What you will do:
Exactly how many lines below mention "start"? Answer with that number alone.

Raw data:
++++++

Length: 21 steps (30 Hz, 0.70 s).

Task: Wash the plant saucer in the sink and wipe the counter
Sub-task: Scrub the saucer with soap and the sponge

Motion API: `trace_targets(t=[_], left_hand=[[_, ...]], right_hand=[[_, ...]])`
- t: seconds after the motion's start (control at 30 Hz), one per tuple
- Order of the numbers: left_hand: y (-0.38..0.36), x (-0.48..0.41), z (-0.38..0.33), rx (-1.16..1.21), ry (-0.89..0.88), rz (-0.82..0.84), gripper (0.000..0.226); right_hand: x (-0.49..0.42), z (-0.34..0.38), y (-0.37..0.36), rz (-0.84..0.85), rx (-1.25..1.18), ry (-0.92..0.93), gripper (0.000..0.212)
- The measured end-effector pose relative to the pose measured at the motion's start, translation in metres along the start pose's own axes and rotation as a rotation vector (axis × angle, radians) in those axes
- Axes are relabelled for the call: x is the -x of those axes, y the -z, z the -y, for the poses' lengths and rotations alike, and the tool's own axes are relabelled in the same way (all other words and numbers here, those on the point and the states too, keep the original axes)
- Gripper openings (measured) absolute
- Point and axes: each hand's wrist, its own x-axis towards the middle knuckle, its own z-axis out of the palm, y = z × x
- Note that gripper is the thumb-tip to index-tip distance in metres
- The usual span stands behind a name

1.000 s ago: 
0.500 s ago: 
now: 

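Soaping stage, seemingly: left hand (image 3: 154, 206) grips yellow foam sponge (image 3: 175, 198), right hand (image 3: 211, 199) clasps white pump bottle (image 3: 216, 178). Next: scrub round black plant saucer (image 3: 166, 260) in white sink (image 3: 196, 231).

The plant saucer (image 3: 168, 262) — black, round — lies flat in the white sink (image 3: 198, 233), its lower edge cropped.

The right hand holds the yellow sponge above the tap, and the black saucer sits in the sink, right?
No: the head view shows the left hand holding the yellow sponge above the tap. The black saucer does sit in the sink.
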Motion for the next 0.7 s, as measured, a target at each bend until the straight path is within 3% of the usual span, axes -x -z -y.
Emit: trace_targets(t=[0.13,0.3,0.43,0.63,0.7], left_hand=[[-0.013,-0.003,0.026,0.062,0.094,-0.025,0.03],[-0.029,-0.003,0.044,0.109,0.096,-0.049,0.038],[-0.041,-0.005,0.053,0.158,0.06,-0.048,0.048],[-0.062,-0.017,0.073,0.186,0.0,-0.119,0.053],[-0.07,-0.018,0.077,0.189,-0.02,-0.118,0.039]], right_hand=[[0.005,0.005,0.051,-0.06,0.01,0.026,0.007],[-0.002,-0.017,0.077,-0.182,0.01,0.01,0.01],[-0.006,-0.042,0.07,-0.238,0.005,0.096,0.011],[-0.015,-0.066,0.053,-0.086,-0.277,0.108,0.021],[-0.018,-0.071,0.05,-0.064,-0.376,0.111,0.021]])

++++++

Result of the task:
2